Acudí en su ayuda, porque aún sin creer en el cielo o esperarlo, siempre he sido un metido obligado cuando las cosas cojean, se inclinan de forma injusta y desmedida. Zapateé la acera y cogí dos piedras que lancé contra una caneca de basura al lado de la gazapera, esperando amedrentar con el estruendo a los pandilleros, y lo logré.
La alegría y agradecimiento del orejimocho fue grande. Se me abalanzó y de un zarpazo trepó a mi camisa blanca donde quedaron sus huellas. Luego de derrumbarme saltó sobre mi rostro y sobraron lambetazos. Para liberarme, tuve que despedirlo y correrlo a punta de maletín.
Me retiré apurado porque en esa cárcel escolar cerraban la puerta de entrada a la hora en punto. Y a veces antes. Era la tercera institución que pisaba en tres años y esperaba que no me dieran nuevamente boleta de expulsión. Algunos coordinadores de disciplina nunca estuvieron a la altura del libre desarrollo de mi personalidad.
El animal empezó a seguirme; supe que me había nombrado su amo, sin consultar. Cuando llegaba a la gallera del barrio, a una cuadra de mi destino, un sitio oscuro donde los precursores de los primeros mafiosos tenían crías de pelea para matar el tiempo, pensé que el can debía despegarla por el bien de los dos. Nuestra sociedad había terminado hacía rato. Y era obvio que ya no podíamos estar juntos, ser camaradas: las misas no son para perros.

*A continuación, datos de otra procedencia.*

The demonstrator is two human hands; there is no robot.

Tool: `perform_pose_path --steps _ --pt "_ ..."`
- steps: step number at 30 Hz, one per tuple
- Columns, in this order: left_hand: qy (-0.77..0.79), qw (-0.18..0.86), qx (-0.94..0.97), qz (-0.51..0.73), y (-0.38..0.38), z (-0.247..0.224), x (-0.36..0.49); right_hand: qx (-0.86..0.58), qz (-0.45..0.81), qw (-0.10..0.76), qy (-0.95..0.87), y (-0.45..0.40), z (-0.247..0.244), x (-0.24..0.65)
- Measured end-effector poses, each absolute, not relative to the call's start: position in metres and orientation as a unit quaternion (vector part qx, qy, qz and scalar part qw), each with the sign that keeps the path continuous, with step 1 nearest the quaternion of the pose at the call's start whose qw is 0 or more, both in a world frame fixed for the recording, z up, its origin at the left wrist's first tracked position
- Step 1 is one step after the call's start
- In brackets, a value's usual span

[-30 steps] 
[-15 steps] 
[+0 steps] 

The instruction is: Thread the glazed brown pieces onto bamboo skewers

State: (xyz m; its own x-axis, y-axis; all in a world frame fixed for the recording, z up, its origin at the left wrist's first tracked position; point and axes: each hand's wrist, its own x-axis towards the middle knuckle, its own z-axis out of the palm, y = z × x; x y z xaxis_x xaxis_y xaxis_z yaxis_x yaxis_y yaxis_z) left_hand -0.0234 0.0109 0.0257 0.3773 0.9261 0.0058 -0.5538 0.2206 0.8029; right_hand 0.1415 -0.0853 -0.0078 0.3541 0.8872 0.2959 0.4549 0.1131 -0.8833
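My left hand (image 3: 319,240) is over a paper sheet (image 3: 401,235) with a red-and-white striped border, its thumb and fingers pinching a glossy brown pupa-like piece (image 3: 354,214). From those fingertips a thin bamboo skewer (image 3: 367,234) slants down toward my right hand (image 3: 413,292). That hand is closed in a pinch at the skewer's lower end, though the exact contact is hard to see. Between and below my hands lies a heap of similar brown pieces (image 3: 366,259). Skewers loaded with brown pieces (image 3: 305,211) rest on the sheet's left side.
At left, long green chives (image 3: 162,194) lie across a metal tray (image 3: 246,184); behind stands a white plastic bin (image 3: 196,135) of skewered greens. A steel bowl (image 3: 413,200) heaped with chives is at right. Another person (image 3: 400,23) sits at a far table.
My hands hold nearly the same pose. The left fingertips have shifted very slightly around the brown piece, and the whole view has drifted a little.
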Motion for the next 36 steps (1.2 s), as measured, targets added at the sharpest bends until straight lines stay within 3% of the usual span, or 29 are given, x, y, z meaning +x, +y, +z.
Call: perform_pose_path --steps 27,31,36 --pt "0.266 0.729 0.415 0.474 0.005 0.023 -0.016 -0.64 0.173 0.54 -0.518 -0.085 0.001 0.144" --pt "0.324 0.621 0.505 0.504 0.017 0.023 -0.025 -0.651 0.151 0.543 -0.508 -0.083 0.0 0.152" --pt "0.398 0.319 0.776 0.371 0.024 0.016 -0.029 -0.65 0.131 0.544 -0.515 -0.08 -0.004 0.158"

Especulé acerca de todo lo ridículo y problemático que sería que el terco compañero se me arrimara en la formación o en la misa, y me le paré enfrente: ¡huich!, resoplé y lo hice alejar unos metros. Varias veces repetí la acción sin resultados. Él retrocedía y luego bailando en la cola me alcanzaba otra vez. Salí corriendo, di vueltas a varias manzanas e ingresé tarde al patio de donde ya se disponían a salir. El profesor cura que se cuenteaba con el rector en un promontorio de cemento “delante de la tropas”, me miró manicruzado mientras me incorporaba tarde a la filas. En el aire juvenil de aquel recinto se escapó un jocoso murmullo.